Nappes phréatiques : une recharge toujours active mais en léger ralentissement mi-mars
Après une recharge exceptionnelle en février, la situation des nappes phréatiques reste globalement bien orientée à la mi-mars, même si la dynamique ralentit légèrement. Selon le BRGM, 68 % des niveaux sont encore en hausse, contre 84 % fin février, signe d’une transition progressive vers la fin de la recharge hivernale. Si les niveaux demeurent majoritairement proches ou supérieurs aux normales, l’évolution printanière dépendra désormais étroitement des précipitations et de la reprise de la végétation.

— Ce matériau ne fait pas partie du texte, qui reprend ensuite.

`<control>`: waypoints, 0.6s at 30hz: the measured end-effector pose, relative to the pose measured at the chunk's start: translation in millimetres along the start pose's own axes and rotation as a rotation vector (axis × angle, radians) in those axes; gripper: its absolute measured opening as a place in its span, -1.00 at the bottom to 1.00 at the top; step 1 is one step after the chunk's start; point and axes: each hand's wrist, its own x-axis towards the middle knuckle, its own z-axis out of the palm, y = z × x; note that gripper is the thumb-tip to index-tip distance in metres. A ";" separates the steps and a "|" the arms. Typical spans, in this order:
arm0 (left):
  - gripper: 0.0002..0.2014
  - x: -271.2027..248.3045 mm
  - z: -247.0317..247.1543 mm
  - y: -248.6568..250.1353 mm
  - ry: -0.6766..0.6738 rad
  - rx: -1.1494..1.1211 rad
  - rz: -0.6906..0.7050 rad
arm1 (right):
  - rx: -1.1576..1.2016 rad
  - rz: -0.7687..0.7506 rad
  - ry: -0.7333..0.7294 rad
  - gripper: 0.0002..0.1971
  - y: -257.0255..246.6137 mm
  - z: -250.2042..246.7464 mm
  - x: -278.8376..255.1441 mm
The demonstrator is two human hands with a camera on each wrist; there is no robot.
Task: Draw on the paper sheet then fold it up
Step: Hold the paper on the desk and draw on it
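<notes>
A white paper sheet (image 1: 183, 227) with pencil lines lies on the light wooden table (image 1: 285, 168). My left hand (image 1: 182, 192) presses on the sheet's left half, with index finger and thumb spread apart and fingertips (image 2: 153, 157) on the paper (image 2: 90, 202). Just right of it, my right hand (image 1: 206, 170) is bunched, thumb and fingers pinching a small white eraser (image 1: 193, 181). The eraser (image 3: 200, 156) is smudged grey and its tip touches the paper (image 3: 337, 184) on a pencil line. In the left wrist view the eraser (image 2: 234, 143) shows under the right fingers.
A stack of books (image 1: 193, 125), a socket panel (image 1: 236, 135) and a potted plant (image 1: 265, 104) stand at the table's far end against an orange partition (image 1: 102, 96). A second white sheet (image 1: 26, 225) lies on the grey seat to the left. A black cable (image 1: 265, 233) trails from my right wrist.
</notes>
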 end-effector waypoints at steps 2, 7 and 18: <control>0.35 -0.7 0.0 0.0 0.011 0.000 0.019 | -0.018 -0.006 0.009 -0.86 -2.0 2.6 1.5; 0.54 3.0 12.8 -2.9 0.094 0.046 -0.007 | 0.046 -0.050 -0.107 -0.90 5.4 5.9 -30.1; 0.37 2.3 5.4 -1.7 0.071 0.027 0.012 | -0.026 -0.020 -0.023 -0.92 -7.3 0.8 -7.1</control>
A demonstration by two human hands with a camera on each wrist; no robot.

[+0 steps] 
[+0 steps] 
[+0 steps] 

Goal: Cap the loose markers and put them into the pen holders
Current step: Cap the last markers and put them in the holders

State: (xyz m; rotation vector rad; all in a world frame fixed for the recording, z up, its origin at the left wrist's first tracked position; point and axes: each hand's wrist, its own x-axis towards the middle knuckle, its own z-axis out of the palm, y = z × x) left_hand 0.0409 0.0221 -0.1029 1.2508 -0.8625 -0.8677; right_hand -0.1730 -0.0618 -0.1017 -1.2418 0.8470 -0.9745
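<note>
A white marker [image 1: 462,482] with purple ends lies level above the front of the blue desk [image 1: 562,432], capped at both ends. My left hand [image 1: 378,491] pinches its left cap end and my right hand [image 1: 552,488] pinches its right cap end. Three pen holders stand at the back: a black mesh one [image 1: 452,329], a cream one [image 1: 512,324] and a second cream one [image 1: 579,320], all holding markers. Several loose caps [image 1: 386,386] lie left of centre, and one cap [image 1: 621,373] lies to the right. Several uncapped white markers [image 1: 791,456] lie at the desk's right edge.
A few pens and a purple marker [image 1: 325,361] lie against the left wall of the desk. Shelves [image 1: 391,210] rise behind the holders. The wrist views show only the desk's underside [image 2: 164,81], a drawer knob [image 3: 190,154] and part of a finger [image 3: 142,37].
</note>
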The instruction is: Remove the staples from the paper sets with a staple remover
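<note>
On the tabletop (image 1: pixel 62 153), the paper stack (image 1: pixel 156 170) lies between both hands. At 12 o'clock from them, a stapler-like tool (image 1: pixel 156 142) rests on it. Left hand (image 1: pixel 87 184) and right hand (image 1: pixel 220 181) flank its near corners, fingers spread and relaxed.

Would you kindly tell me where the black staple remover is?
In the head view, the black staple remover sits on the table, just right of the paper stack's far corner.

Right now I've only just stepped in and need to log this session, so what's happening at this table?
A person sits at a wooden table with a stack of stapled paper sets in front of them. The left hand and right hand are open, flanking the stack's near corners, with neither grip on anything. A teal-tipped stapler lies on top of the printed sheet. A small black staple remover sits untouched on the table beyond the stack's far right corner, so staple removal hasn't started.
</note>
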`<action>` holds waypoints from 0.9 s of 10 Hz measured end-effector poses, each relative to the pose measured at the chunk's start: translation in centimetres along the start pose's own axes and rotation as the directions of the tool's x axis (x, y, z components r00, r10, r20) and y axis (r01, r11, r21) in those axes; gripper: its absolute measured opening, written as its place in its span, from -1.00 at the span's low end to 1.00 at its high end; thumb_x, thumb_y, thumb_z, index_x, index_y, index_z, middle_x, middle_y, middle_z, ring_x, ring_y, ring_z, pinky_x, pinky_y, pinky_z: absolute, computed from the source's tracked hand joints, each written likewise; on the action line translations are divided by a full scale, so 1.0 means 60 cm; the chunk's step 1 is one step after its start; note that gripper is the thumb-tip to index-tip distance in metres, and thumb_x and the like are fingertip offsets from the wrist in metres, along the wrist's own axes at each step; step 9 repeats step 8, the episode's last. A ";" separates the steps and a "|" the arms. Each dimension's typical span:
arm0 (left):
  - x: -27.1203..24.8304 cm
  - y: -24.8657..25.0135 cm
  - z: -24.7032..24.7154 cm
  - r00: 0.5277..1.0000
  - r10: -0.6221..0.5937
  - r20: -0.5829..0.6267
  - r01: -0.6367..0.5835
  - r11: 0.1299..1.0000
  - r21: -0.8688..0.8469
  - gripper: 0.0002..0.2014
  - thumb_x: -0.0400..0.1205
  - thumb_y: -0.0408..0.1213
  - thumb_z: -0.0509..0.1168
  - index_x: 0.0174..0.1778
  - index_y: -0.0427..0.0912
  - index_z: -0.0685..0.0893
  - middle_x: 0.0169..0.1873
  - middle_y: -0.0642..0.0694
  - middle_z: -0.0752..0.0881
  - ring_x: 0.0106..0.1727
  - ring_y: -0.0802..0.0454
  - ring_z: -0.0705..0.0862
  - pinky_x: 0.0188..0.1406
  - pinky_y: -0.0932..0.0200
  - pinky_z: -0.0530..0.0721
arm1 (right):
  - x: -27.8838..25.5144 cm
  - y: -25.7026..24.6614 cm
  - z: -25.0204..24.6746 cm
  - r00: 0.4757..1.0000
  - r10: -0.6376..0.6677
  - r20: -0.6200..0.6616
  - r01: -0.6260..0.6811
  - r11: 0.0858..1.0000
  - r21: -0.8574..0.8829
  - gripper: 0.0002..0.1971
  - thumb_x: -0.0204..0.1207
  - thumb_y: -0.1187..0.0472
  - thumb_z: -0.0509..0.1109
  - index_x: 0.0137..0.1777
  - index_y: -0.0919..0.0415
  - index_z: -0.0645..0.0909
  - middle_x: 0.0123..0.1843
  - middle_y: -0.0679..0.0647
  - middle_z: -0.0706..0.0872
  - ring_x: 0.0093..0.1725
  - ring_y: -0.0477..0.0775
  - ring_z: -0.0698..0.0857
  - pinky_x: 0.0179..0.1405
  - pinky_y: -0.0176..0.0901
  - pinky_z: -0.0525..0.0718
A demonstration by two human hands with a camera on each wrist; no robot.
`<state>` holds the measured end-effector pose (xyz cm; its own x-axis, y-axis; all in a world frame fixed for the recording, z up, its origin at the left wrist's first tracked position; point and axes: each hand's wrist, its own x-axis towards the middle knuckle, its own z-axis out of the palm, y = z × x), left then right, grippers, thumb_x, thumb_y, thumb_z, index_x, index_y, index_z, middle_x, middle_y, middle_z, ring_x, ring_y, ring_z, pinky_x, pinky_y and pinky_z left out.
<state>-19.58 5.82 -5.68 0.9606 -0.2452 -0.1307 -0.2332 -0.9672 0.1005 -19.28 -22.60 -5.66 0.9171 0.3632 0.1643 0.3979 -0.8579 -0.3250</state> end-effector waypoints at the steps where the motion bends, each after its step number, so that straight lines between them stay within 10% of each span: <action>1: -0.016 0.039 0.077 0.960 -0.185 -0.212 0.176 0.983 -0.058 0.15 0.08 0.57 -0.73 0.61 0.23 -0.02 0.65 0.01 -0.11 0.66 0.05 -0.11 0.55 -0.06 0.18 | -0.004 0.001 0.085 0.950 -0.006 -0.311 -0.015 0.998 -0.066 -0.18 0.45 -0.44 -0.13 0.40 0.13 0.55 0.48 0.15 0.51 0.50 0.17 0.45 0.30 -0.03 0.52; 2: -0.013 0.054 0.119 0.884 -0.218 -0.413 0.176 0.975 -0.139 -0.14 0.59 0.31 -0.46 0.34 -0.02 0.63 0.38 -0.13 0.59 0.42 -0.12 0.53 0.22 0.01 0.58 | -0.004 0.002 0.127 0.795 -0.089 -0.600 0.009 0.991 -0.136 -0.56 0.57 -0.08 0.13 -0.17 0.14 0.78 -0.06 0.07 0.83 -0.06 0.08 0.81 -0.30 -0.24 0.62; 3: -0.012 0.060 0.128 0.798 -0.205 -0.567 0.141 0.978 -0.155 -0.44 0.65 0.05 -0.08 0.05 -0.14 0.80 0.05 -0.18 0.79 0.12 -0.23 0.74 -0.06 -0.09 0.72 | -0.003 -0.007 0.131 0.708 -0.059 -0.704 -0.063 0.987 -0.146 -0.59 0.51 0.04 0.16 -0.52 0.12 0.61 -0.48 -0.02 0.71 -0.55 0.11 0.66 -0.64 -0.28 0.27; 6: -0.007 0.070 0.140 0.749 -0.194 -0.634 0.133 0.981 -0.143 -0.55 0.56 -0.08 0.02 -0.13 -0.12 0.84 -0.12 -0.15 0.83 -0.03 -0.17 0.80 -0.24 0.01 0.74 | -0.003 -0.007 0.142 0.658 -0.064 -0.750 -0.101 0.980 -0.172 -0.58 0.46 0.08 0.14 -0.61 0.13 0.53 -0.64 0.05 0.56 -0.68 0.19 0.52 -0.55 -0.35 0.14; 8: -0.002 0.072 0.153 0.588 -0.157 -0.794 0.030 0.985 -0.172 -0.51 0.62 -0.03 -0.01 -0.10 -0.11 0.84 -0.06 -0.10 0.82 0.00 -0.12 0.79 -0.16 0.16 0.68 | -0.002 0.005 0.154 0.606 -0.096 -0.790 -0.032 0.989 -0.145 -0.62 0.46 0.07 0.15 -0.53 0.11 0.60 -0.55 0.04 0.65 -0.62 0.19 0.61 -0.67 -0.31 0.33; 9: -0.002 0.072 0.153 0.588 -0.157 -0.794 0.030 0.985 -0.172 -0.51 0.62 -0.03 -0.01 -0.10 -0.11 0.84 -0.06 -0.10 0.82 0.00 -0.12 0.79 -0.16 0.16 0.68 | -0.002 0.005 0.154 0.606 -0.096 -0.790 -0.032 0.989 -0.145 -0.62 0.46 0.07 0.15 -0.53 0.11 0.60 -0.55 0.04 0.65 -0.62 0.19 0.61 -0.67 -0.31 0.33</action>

Nappes phréatiques : une recharge bien engagée à la mi-mars
À la mi-mars 2026, la situation des nappes d’eau souterraine apparaît globalement favorable en France, portée par une recharge hivernale active. Selon les dernières données du BRGM arrêtées au 15 mars, près de 68 % des niveaux sont en hausse, signe d’une dynamique encore bien enclenchée en sortie d’hiver.
La recharge se poursuit largement sur les nappes dites inertielles, même si certaines commencent à marquer le pas. C’est notamment le cas des nappes des calcaires de Beauce, de la Brie ou encore de l’Armagnac, où les niveaux tendent à se stabiliser, voire à légèrement reculer. Dans certaines zones comme la craie de l’Artois ou de Champagne, des évolutions plus hésitantes apparaissent également.
Du côté des nappes réactives, la situation est plus contrastée. Les pluies abondantes de ces derniers mois ont permis une recharge souvent exceptionnelle, avec des sols désormais bien humidifiés favorisant l’infiltration. Toutefois, dans plusieurs secteurs, une phase de décrue s’amorce déjà. Des niveaux en baisse ou stables sont observés notamment en Bretagne, dans les Cévennes, le Massif central ou encore sur le pourtour méditerranéen.
Des niveaux globalement satisfaisants
Dans l’ensemble, les nappes affichent des niveaux proches ou supérieurs aux normales. Les nappes du Bassin parisien, de l’Artois ou du couloir Rhône-Saône restent globalement stables, à des niveaux moyens, en raison de leur forte inertie.
À l’inverse, de nombreuses nappes réactives du sud et de l’ouest présentent des niveaux modérément hauts à hauts. Certaines zones se distinguent encore avec des niveaux très élevés, notamment à l’ouest du Massif central et dans le Sud-Ouest, conséquence directe des excédents pluviométriques hivernaux. Néanmoins, un retour progressif vers des niveaux plus classiques s’observe déjà dans plusieurs secteurs après les pics enregistrés en février.
Une vigilance maintenue pour le printemps
Les perspectives restent toutefois incertaines. Pour les nappes inertielles, la poursuite de la recharge dépendra fortement des pluies printanières, dans un contexte de reprise de la végétation qui limite l’infiltration.
Les nappes réactives, actuellement bien orientées, pourraient également voir leur situation évoluer rapidement en cas de déficit pluviométrique. Certaines zones, comme la nappe de la craie de Champagne, restent d’ailleurs sous surveillance.
En cette sortie d’hiver, si les indicateurs sont globalement rassurants, la période printanière sera déterminante pour confirmer - ou non - cette tendance favorable.